Note to self… let nature take it’s course and have Mom release in the main tank. Lol


----------



## Auballagh (Jan 29, 2003)

Or, get a sump filtration system with a sizable tub or actual aquarium re-purposed for the job. Those make for a pretty decent location to (initially at least) grow out the fry.


----------



## SenorStrum (Aug 14, 2020)

Tocar78 said:


> I have a 30 gallon tank that I plan on setting up for them, but read another post that it will be difficult to add them back into my 75 once their more mature due to aggression issues with the other fish.
> 
> Note to self… let nature take it’s course and have Mom release in the main tank. Lol


I would not expect aggression if you don't put them back in one at a time. When you reintroduce, do it in groups, or... one big group (consider the filtration load if you do this) and you should be fine.

Also, yeah... let them spit in the tank... 

I, personally, would just put them in the main tank now, and just let nature take its course. I'm betting you'd have a MUCH higher survival rate than you're imagining. You could just take the breeder box to the bottom with the fish in it and let them go into the rocks. They look big enough, I'm guessing they'll have hiding figured out. Please note that this advice is guaranteed to produce a result or your money back.


----------



## DJRansome (Oct 29, 2005)

I once had an entire brood of haps juveniles wiped out in seconds when I added them into the adult talk at around 3/4"...just small enough to be considered prey I guess.

Same problem and at the same time putting juvenile BN plecos in the tank.


----------



## Aussieman57 (Dec 18, 2021)

Tocar78 said:


> I have a 30 gallon tank that I plan on setting up for them, but read another post that it will be difficult to add them back into my 75 once their more mature due to aggression issues with the other fish.
> 
> Note to self… let nature take it’s course and have Mom release in the main tank. Lol


You could this time just let nature take its' course and release them back into main tank. The fish that produced them will breed again and again. Then you can take your time to decide if you want to pursue raising fish or not and if so get all your ducks in a row. You may or may not get a reasonable amount of survivors.


----------



## Tocar78 (Dec 31, 2021)

Update… moved the babies to a 30 gallon tank and they love it!
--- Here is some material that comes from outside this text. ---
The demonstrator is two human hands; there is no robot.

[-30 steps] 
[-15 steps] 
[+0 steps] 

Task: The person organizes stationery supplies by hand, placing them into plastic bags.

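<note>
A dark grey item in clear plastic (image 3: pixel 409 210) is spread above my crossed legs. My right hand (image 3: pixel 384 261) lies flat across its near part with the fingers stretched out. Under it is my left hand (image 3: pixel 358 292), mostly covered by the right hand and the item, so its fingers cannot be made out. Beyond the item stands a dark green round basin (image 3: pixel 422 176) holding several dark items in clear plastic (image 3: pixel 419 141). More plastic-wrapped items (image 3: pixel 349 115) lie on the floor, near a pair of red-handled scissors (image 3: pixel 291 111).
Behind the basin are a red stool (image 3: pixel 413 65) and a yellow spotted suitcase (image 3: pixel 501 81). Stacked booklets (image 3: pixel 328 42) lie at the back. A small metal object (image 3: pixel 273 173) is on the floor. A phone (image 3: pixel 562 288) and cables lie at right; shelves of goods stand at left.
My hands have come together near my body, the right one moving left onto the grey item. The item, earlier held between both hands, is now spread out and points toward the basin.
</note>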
BUT…. Just found out that Mom is holding AGAIN!🤦‍♂️


----------



## Aussieman57 (Dec 18, 2021)

Tocar78 said:


> Update… moved the babies to a 30 gallon tank and they love it!
> View attachment 141543
> 
> 
> BUT…. Just found out that Mom is holding AGAIN!🤦‍♂️


Very nice. And you will find that Mom will be holding again & again & again...Some fish are very prolific. Have fun raising these guys but in the future there is nothing wrong with leaving them in the tank & having a few survive. The strong/lucky will survive and the rest will make a very nutritious snack for the adults.


----------



## Tocar78 (Dec 31, 2021)

Aussieman57 said:


> Very nice. And you will find that Mom will be holding again & again & again...Some fish are very prolific. Have fun raising these guys but in the future there is nothing wrong with leaving them in the tank & having a few survive. The strong/lucky will survive and the rest will make a very nutritious snack for the adults.


----------



## Tocar78 (Dec 31, 2021)

And there you have it… 3 weeks later, Mom released and no more babies. Everyone enjoyed their snack. 😞 Part of me wishes I would have moved them, but what the heck am I going to do with 40 fish! 😂


----------



## Aussieman57 (Dec 18, 2021)

They'll breed again. Guaranteed. Also there may be a couple in there in hiding. They have a funny way of just showing up a month or 2 later.


----------



## Connie0000 (7 mo ago)

I have the exact same situation going on. Mom has had three batches of babies so far. One from each of the first two batches survived. Then when I figured out how it was working, I moved mom to a separate tank until she released and took her back out. I now have 18 babies in a 29 gallon tank. I’m not buying a bigger tank for them. I don’t have the money or the room. When they get big enough and I have my 75 gallon set up the way I want it with more hiding places, I am going to put about half of them back in there. As sad as it makes me, I won’t be saving anymore babies. I think I got the make out that was responsible. They are mixed breeds.


----------



## zbrusko (9 mo ago)

If mom continues breeding, is there a risk she will starve to death? Is she smart enough to not keep holding if she needs to get her strength back between broods?


----------



## Auballagh (Jan 29, 2003)

Typically in African Mbuna Cichlids - Yes.


----------



## zbrusko (9 mo ago)

I guess I asked two opposite questions. Which is the yes?!? How about Peacocks?


----------



## Auballagh (Jan 29, 2003)

Apologies. My brevity in response, was a bit counterproductive.
So....

*YES*: It's hard on mouth brooding female Cichlids, when they are caring for those eggs and babies in their mouths. They tend to get pretty hungry! And, in a high-stress aquarium that is over-stocked or has some seriously mean/aggressive tank mates in it... the Mom Fish is at risk of badly compromising her health in situations like that. 'Starving to death' is not usually what happens. But, infections, fungus outbreaks or cases of bloat can erupt in fish that are excessively stressed in an aquarium.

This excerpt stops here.